* Instructions to follow:
The reply should contain all the data below, repeated exactly, and none of the images.

┏━━

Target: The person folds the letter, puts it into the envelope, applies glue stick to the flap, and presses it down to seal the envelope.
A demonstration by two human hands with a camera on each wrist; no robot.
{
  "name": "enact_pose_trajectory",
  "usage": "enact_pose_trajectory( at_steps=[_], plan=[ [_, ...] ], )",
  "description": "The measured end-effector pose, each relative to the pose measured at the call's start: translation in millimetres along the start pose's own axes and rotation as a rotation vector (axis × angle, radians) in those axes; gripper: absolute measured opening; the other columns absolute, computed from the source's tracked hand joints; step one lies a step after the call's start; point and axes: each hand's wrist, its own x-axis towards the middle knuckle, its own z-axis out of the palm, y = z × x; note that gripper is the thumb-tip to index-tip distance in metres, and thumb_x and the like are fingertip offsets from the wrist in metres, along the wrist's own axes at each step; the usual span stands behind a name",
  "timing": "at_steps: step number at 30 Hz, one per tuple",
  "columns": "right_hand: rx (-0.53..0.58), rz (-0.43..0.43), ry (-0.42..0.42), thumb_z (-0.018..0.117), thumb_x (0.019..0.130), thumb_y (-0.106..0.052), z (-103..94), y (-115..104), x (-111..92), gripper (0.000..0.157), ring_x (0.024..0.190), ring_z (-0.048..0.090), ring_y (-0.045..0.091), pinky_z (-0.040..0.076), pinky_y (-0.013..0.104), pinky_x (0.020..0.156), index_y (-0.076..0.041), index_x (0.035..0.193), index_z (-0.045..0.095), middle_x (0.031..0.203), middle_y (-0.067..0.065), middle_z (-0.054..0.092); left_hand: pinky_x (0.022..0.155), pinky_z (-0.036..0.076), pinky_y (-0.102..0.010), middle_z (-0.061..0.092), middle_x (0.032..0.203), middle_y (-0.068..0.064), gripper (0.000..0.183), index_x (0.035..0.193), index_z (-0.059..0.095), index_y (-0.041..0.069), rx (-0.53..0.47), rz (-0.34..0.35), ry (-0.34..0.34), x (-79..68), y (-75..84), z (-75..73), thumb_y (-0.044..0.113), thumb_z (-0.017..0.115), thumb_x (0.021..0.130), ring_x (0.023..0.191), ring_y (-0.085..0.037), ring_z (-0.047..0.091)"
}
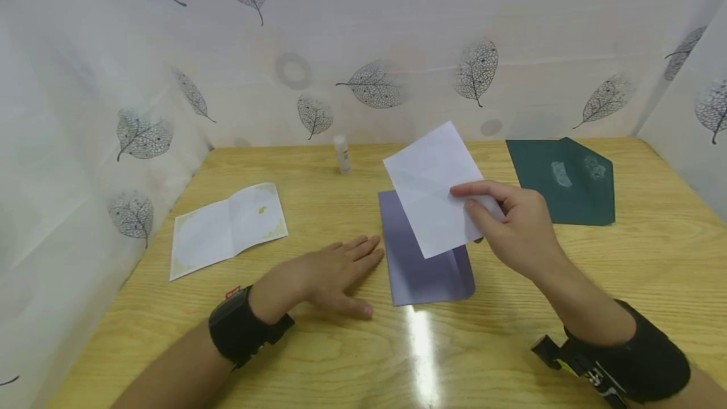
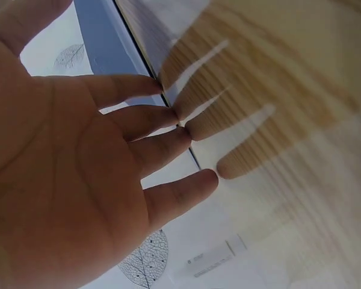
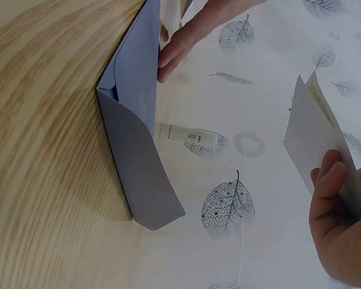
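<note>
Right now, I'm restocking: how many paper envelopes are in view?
2: a purple paper envelope, centre, partly behind a white folded card; a dark green paper envelope, back right.

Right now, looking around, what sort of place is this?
Probably an indoor workspace for paper or card crafts, though the wider room is hidden: a wood-grain table, leaf-patterned sheeting behind it and at both sides, and a purple envelope on the tabletop.
</note>
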Motion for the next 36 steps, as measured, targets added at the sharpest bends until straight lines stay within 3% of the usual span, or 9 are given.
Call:
enact_pose_trajectory(
  at_steps=[4,8,18,26,28,31,34,36],
  plan=[
    [0.0,-0.01,0.002,0.053,0.087,-0.007,0.1,-0.1,1.0,0.022,0.048,0.052,0.018,0.041,0.026,0.037,-0.017,0.099,0.069,0.096,0.01,0.065,0.107,0.016,-0.056,0.001,0.154,-0.009,0.091,0.148,0.007,0.012,0.02,0.058,0.042,-1.1,6.0,0.7,0.065,0.045,0.084,0.138,-0.026,0.0],
    [0.009,-0.019,0.007,0.053,0.088,-0.007,0.4,-1.2,2.1,0.021,0.049,0.053,0.019,0.044,0.027,0.038,-0.016,0.099,0.069,0.096,0.01,0.064,0.107,0.015,-0.056,0.005,0.154,-0.004,0.088,0.148,0.011,0.014,0.009,0.112,0.004,-3.2,14.3,-0.7,0.063,0.047,0.085,0.138,-0.022,0.002],
    [0.006,0.01,-0.003,0.053,0.088,-0.009,0.2,-2.7,0.1,0.021,0.049,0.053,0.018,0.043,0.027,0.038,-0.016,0.1,0.069,0.098,0.012,0.064,0.108,0.02,-0.049,0.011,0.153,-0.005,0.081,0.146,0.021,0.011,0.005,0.094,-0.044,-9.5,21.8,-3.8,0.057,0.05,0.086,0.137,-0.016,0.008],
    [0.001,0.009,-0.02,0.053,0.088,-0.008,-0.1,0.0,0.2,0.022,0.054,0.056,0.017,0.046,0.028,0.04,-0.016,0.1,0.068,0.099,0.01,0.064,0.109,0.021,-0.044,0.03,0.145,-0.019,0.071,0.137,0.038,0.006,0.11,0.107,-0.024,-12.8,36.7,-7.6,0.056,0.049,0.087,0.135,-0.029,0.02],
    [0.016,0.004,-0.025,0.054,0.088,-0.008,-0.1,-0.2,0.2,0.022,0.055,0.057,0.017,0.047,0.029,0.042,-0.016,0.1,0.069,0.098,0.01,0.064,0.106,0.029,-0.038,0.043,0.136,-0.02,0.067,0.13,0.046,0.006,0.138,0.123,-0.011,-14.0,41.6,-8.5,0.056,0.051,0.086,0.129,-0.029,0.034],
    [0.032,0.002,-0.036,0.054,0.088,-0.008,0.2,-1.0,-0.1,0.021,0.057,0.058,0.017,0.048,0.03,0.043,-0.017,0.101,0.068,0.098,0.01,0.064,0.088,0.043,-0.029,0.058,0.105,-0.007,0.057,0.116,0.053,0.009,0.178,0.148,0.013,-16.6,49.4,-9.4,0.056,0.054,0.084,0.102,-0.02,0.053],
    [0.034,0.012,-0.049,0.054,0.088,-0.009,0.2,-1.7,-0.8,0.021,0.057,0.058,0.017,0.048,0.03,0.043,-0.018,0.101,0.068,0.098,0.01,0.064,0.067,0.043,-0.023,0.049,0.079,0.004,0.049,0.101,0.054,0.015,0.205,0.161,0.031,-19.9,58.2,-9.0,0.059,0.057,0.08,0.077,-0.011,0.048],
    [0.031,0.016,-0.058,0.054,0.088,-0.01,0.0,-1.9,-1.4,0.021,0.058,0.058,0.017,0.048,0.03,0.044,-0.018,0.101,0.068,0.098,0.01,0.064,0.063,0.042,-0.022,0.048,0.074,0.006,0.048,0.098,0.054,0.017,0.204,0.166,0.028,-22.2,64.3,-8.2,0.061,0.057,0.079,0.073,-0.01,0.048]
  ],
)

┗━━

* Finished exercise:
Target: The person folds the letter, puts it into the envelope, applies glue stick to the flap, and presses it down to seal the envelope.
A demonstration by two human hands with a camera on each wrist; no robot.
{
  "name": "enact_pose_trajectory",
  "usage": "enact_pose_trajectory( at_steps=[_], plan=[ [_, ...] ], )",
  "description": "The measured end-effector pose, each relative to the pose measured at the call's start: translation in millimetres along the start pose's own axes and rotation as a rotation vector (axis × angle, radians) in those axes; gripper: absolute measured opening; the other columns absolute, computed from the source's tracked hand joints; step one lies a step after the call's start; point and axes: each hand's wrist, its own x-axis towards the middle knuckle, its own z-axis out of the palm, y = z × x; note that gripper is the thumb-tip to index-tip distance in metres, and thumb_x and the like are fingertip offsets from the wrist in metres, along the wrist's own axes at each step; the usual span stands behind a name",
  "timing": "at_steps: step number at 30 Hz, one per tuple",
  "columns": "right_hand: rx (-0.53..0.58), rz (-0.43..0.43), ry (-0.42..0.42), thumb_z (-0.018..0.117), thumb_x (0.019..0.130), thumb_y (-0.106..0.052), z (-103..94), y (-115..104), x (-111..92), gripper (0.000..0.157), ring_x (0.024..0.190), ring_z (-0.048..0.090), ring_y (-0.045..0.091), pinky_z (-0.040..0.076), pinky_y (-0.013..0.104), pinky_x (0.020..0.156), index_y (-0.076..0.041), index_x (0.035..0.193), index_z (-0.045..0.095), middle_x (0.031..0.203), middle_y (-0.067..0.065), middle_z (-0.054..0.092); left_hand: pinky_x (0.022..0.155), pinky_z (-0.036..0.076), pinky_y (-0.102..0.010), middle_z (-0.061..0.092), middle_x (0.032..0.203), middle_y (-0.068..0.064), gripper (0.000..0.183), index_x (0.035..0.193), index_z (-0.059..0.095), index_y (-0.041..0.069), rx (-0.53..0.47), rz (-0.34..0.35), ry (-0.34..0.34), x (-79..68), y (-75..84), z (-75..73), thumb_y (-0.044..0.113), thumb_z (-0.017..0.115), thumb_x (0.021..0.130), ring_x (0.023..0.191), ring_y (-0.085..0.037), ring_z (-0.047..0.091)"
}
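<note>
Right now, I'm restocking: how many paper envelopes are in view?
2: a purple paper envelope, centre, partly behind a white folded card; a dark green paper envelope, back right.

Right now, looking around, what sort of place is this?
Probably an indoor workspace for paper or card crafts, though the wider room is hidden: a wood-grain table, leaf-patterned sheeting behind it and at both sides, and a purple envelope on the tabletop.
</note>
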Motion for the next 36 steps, as measured, targets added at the sharpest bends until straight lines stay within 3% of the usual span, or 9 are given.
Call:
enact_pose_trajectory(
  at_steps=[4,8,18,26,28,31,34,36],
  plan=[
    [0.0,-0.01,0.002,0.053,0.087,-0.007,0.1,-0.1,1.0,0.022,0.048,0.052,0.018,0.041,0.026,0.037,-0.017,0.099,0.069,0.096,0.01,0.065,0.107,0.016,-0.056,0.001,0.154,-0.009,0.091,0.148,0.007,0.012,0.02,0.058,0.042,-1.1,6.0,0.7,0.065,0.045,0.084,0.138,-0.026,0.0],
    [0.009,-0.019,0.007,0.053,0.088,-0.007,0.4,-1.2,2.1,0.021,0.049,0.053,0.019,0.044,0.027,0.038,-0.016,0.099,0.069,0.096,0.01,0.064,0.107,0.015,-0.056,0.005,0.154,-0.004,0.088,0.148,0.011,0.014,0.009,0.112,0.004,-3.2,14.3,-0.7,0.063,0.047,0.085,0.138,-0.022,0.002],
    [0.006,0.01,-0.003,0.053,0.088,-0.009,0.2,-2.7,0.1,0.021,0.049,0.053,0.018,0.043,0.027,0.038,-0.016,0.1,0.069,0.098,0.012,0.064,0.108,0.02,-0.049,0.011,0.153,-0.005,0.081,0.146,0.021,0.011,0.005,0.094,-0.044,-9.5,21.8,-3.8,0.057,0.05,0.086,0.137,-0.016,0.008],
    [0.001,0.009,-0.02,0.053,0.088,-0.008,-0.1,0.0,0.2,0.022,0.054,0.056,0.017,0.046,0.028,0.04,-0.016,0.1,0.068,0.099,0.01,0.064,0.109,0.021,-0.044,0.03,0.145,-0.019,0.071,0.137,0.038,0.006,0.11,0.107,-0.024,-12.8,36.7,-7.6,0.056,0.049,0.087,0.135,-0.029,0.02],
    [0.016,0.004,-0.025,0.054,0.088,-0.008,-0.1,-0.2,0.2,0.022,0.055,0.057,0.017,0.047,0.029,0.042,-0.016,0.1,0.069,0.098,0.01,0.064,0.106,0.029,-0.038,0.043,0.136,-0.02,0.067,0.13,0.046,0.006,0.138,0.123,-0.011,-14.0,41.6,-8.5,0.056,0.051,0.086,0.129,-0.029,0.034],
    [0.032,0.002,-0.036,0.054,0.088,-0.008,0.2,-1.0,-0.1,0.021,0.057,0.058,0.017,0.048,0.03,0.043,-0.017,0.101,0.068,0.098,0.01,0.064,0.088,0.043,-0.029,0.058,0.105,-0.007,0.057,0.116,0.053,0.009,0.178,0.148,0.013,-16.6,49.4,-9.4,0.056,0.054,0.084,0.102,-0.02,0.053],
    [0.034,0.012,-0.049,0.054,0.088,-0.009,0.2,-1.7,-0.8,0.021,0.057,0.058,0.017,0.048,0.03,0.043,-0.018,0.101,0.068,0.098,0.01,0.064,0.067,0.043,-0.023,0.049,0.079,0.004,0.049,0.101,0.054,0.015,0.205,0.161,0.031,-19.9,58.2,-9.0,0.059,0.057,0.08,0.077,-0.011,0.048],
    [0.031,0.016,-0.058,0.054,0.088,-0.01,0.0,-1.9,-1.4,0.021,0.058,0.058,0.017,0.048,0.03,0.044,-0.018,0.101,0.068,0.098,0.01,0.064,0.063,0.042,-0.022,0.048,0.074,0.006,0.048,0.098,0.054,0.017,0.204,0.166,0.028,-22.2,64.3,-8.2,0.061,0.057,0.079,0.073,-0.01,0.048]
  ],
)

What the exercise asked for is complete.